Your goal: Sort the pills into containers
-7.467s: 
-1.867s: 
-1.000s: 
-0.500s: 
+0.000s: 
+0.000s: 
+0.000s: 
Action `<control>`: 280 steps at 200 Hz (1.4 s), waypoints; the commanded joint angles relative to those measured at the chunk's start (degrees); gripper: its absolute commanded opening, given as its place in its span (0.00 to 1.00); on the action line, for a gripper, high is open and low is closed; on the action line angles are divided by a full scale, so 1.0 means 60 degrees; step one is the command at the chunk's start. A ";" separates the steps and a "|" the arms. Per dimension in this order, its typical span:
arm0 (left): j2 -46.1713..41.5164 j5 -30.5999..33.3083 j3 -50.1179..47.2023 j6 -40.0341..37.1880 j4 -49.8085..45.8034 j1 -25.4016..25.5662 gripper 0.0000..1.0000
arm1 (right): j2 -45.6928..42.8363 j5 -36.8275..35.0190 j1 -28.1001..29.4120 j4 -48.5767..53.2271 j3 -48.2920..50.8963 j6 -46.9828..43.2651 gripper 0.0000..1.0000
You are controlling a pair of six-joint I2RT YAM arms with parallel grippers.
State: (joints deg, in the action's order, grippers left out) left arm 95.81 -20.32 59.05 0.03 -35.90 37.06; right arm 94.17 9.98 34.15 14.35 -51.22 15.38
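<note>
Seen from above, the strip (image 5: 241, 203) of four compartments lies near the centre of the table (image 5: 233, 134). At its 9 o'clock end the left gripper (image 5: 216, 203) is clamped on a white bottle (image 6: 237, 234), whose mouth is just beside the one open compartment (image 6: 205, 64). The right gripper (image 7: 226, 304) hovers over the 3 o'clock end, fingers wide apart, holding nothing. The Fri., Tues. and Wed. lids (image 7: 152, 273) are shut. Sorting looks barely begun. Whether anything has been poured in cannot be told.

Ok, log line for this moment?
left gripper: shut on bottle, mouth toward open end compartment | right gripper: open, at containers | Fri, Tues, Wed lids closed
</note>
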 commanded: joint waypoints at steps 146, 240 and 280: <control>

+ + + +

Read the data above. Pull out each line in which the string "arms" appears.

**Solved problem**
Action `<control>`: 280 steps at 200 Hz (1.4 s), waypoints; the commanded joint angles relative to those measured at the chunk's start (degrees); gripper: its absolute commanded opening, given as its place in its span (0.00 to 1.00); on the action line, for a gripper, high is open and low is closed; on the action line angles are divided by a full scale, so 1.0 means 60 degrees; step one is the command at the chunk's start. A ";" separates the steps and a "|" the arms. Per dimension in this order, its typical span:
You are controlling a pair of six-joint I2RT YAM arms with parallel grippers.

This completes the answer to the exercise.